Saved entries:
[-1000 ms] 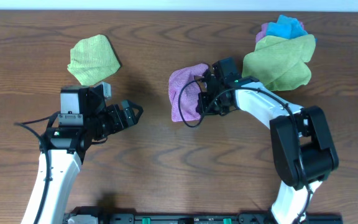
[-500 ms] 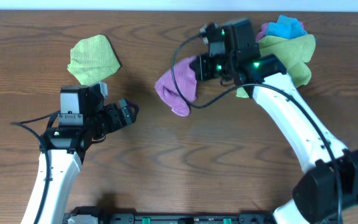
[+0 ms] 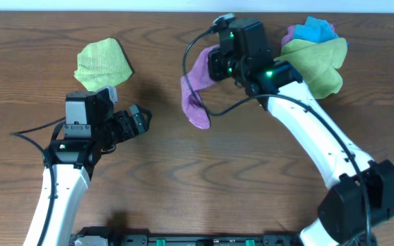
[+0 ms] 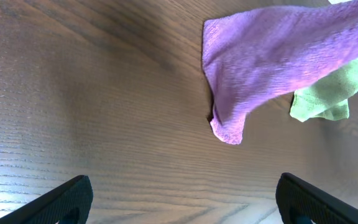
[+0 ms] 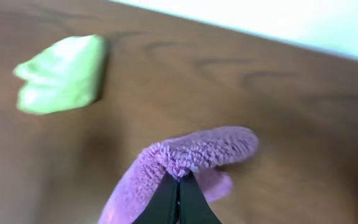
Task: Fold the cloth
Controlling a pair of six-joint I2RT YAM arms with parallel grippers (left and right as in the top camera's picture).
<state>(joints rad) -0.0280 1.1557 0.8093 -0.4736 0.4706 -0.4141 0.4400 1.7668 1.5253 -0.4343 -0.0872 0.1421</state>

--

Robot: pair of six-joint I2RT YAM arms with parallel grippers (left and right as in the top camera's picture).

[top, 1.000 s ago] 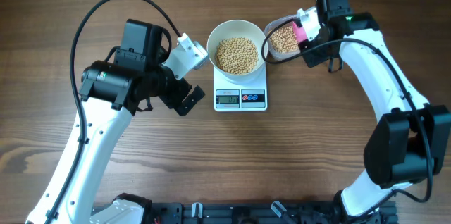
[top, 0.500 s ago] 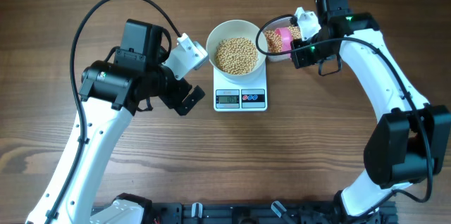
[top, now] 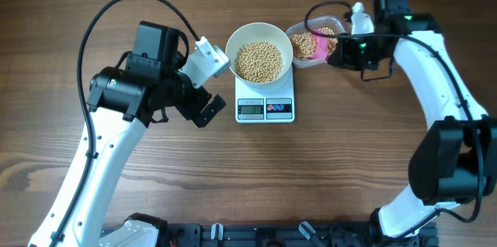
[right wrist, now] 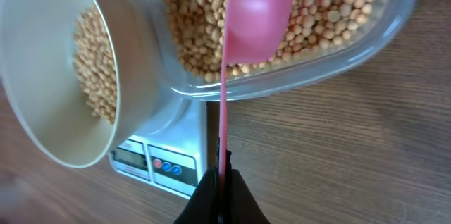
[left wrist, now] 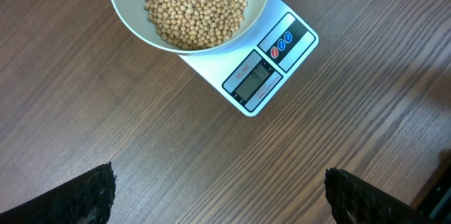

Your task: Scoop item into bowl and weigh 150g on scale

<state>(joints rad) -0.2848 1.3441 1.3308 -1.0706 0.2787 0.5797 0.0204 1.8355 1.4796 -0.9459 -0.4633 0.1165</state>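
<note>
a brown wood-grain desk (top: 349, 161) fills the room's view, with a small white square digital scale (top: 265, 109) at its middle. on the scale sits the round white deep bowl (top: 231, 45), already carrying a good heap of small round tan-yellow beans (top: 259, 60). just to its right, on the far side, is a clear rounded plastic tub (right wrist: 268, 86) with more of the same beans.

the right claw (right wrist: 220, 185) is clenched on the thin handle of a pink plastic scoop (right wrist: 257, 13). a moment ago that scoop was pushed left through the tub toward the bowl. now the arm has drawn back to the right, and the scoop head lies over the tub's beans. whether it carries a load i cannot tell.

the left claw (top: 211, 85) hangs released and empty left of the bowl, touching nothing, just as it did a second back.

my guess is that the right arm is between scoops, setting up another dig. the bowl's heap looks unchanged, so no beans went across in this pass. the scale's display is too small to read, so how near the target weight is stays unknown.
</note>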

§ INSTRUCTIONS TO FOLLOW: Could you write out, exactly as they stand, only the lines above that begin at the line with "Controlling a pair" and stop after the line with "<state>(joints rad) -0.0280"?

§ WRITTEN ANSWER:
Controlling a pair of six-joint I2RT YAM arms with parallel grippers (left and right as in the top camera's picture).
<state>(joints rad) -0.0280 1.1557 0.8093 -0.4736 0.4706 -0.4141 0.4400 1.7668 1.5253 -0.4343 -0.0872 0.1421</state>

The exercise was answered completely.